**Exercise instructions:** Line for line, return the data exactly, omitting all pictures.

====== Raw data

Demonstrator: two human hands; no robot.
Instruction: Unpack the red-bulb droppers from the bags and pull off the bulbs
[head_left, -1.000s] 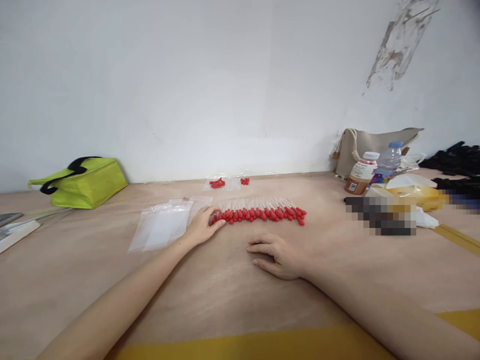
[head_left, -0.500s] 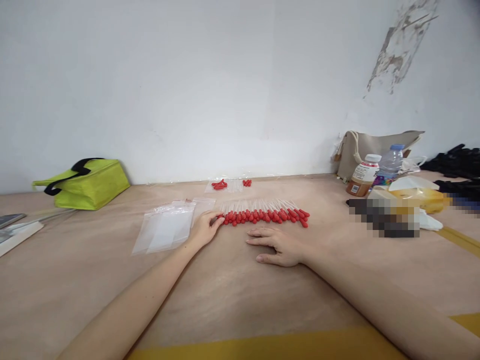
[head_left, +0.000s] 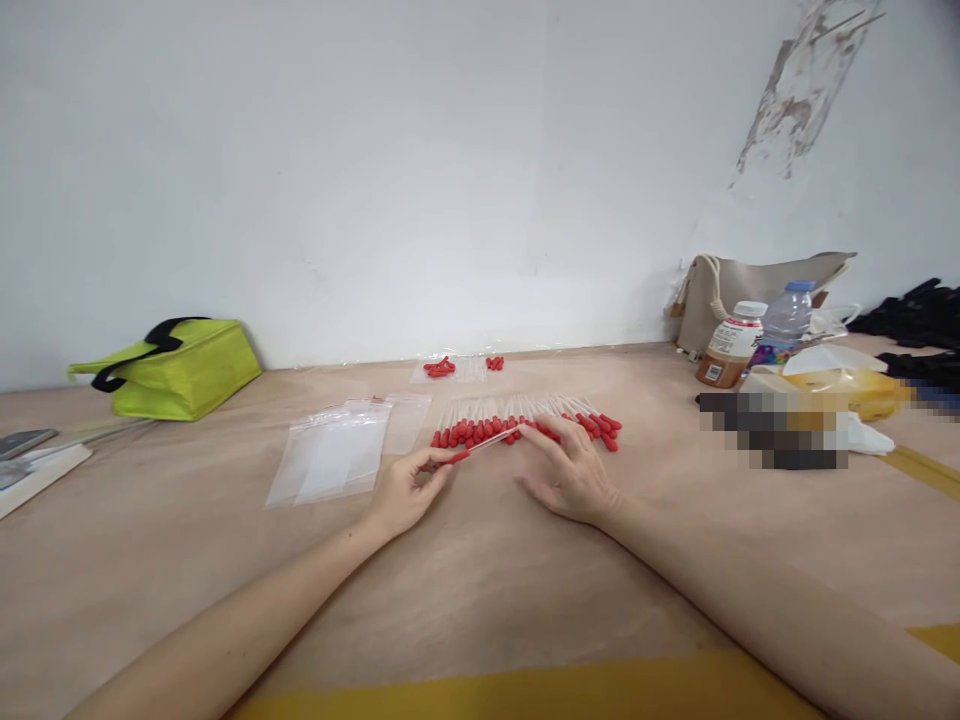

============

**Written solution:**
Demonstrator: two human hands; no robot.
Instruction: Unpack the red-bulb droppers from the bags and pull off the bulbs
[head_left, -1.000s] 
[head_left, -0.500s] 
[head_left, +0.000s] 

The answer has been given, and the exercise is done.